ようやく太陽光発電が増えてきた、竹を燃料にバイオマス発電も進むエネルギー列島2015年版(26)京都(1/3 ページ)

かつては再生可能エネルギーに先進的に取り組んだ京都府だが、最近の導入量は伸び悩んでいる。「エネルギー自給・京都」を長期の目標に掲げて、太陽光発電を中心に拡大策に乗り出した。ゴルフ場や工場の跡地でメガソーラーの建設が進み、バイオマス発電も再び広がりを見せる。

» 2015年10月13日 09時00分 公開
[石田雅也スマートジャパン]

 京都府は再生可能エネルギーを拡大して「エネルギー自給・京都」を目指す。1997年に京都市で地球温暖化防止をテーマにした国際会議を開き、「京都議定書」を採択したことは広く知られている。当時は府内の各地域で再生可能エネルギーの導入プロジェクトが活発に進んだ。その後に停滞してしまった動きがようやく戻り始めている。

 特に目を引くのは規模の大きなメガソーラーの建設が広がってきたことだ。地元の京セラが京都市内に建設中の「京都・伏見メガソーラー発電所」は代表的な事例である。市の中心部から10キロメートルほどの距離にあるゴルフ場の跡地を利用して、9万枚にのぼる太陽光パネルを設置する計画だ(図1)。

図1 「京都・伏見メガソーラー発電所」を建設するゴルフ場の跡地。
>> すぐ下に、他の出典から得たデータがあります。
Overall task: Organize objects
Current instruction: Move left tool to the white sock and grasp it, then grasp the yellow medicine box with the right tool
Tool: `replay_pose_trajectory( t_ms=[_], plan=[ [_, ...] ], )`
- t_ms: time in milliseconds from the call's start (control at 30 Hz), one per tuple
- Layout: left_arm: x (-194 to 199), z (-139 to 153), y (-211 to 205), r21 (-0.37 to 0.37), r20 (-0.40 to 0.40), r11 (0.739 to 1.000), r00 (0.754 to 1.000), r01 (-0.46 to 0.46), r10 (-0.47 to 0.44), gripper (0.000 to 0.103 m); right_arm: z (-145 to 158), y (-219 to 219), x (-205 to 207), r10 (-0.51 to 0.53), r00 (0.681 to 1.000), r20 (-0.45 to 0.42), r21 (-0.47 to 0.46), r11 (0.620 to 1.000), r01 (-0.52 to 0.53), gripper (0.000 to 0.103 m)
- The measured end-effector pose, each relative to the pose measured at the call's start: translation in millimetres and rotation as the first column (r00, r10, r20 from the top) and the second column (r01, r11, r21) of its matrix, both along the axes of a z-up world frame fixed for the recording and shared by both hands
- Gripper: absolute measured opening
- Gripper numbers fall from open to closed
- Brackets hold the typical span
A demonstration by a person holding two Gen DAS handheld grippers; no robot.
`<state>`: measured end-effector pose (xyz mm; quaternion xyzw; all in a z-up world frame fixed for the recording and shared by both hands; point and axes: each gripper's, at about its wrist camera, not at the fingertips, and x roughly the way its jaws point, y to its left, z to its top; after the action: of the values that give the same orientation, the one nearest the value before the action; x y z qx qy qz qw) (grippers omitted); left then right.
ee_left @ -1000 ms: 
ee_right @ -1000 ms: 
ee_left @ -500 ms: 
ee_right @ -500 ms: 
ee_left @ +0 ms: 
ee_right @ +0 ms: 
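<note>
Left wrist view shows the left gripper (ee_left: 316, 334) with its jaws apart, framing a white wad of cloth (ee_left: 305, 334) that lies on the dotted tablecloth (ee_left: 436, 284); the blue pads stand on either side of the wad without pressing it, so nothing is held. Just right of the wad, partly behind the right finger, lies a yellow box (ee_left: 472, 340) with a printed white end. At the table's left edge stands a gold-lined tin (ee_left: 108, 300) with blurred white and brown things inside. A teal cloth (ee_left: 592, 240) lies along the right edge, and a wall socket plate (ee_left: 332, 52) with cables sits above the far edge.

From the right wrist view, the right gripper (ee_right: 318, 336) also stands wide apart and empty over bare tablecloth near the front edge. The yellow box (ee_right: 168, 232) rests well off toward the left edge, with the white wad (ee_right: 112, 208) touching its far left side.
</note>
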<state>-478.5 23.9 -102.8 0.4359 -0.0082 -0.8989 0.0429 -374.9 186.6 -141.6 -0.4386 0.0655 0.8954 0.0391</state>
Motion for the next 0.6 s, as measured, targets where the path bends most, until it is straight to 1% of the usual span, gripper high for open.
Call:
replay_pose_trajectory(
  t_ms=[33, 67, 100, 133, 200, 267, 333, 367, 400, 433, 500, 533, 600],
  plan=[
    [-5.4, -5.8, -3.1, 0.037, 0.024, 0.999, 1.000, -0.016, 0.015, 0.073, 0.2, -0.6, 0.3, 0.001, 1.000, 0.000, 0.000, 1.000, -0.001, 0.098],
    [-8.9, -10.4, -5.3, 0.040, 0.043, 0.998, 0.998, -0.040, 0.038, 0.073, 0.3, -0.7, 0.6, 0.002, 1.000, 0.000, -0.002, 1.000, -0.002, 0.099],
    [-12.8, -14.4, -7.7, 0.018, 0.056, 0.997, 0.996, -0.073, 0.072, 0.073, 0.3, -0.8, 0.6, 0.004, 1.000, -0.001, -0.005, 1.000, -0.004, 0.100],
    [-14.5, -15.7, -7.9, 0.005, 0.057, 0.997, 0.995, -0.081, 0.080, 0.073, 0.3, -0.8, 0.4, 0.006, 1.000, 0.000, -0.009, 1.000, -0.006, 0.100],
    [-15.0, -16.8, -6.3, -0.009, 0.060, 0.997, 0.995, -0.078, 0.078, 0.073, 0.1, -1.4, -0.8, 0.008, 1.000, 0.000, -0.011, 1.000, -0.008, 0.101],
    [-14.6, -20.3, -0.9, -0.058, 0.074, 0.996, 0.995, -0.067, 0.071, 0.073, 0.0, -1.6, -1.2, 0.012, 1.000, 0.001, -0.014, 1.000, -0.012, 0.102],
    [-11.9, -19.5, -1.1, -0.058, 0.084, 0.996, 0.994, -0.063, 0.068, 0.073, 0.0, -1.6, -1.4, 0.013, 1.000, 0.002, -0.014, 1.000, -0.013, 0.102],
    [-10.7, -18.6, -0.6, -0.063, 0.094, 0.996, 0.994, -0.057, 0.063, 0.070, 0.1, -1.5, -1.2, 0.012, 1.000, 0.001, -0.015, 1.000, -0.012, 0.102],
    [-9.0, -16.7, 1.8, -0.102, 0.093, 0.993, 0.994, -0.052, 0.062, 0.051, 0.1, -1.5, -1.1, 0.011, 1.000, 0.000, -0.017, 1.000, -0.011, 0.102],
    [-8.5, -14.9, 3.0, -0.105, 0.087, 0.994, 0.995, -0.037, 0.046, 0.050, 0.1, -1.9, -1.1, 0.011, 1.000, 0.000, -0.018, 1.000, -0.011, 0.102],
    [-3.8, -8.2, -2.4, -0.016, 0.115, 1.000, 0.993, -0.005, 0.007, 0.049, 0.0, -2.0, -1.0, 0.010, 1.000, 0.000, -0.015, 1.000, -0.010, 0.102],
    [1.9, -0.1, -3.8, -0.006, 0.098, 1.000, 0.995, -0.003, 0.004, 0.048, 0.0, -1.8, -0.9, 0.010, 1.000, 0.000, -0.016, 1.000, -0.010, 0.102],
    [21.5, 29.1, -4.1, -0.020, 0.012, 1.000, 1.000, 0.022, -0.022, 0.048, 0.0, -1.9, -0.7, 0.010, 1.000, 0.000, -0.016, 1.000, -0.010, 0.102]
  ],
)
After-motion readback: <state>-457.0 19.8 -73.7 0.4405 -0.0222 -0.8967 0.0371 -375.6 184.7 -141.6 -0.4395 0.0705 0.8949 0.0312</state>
出典:京セラ

 発電能力は23MW(メガワット)に達して、年間の発電量は2600万kWh(キロワット時)を見込んでいる。一般家庭の使用量(年間3600kWh)に換算すると7300世帯分に相当する。すでに工事は始まっていて、2年後の2017年9月に運転を開始する予定だ。完成すれば京都府で最大のメガソーラーになる。

 府内にはゴルフ場が数多くあり、営業を停止したまま広大な跡地が残っているケースは少なくない。北部の亀岡市でも、大阪いずみ市民生活協同組合がゴルフ場の跡地にメガソーラーの建設計画を進めている。全国の生協が原子力発電の依存度を低減させる取り組みの1つである。

 発電能力は8.9MWで、運転開始は2016年9月を予定している。年間の発電量は950万kWhを想定していて、一般家庭の2600世帯分に相当する。発電した電力は固定価格買取制度を通じて新電力に売電したうえで、その新電力から生協の事業所や組合員の家庭に供給する方針だ。

 こうしたゴルフ場の跡地に限らずメガソーラーが続々と誕生している。すでに運転を開始した中で規模が大きいのは、南部の宇治田原町(うじたわらちょう)の「京都宇治田原ソーラーパーク」である。奈良県のリサイクル事業会社が採石場に利用していた跡地に建設した(図2)。2014年11月に全面稼働して、発電能力は5.3MWになった。

図2 「京都宇治田原ソーラーパーク」の全景。出典:山本商事グループ

 住宅設備機器大手のLIXIL(リクシル)は事業の再編に伴って閉鎖した自社工場の跡地にメガソーラーを建設した。北部の綾部市に残った跡地の3分の1を利用して、発電能力が4.9MWのメガソーラーを9月に稼働させたところだ(図3)。2万枚に及ぶ太陽光パネルの架台には軽量のアルミ材を使った自社製品を採用して、全体の工事を10カ月で完了させた。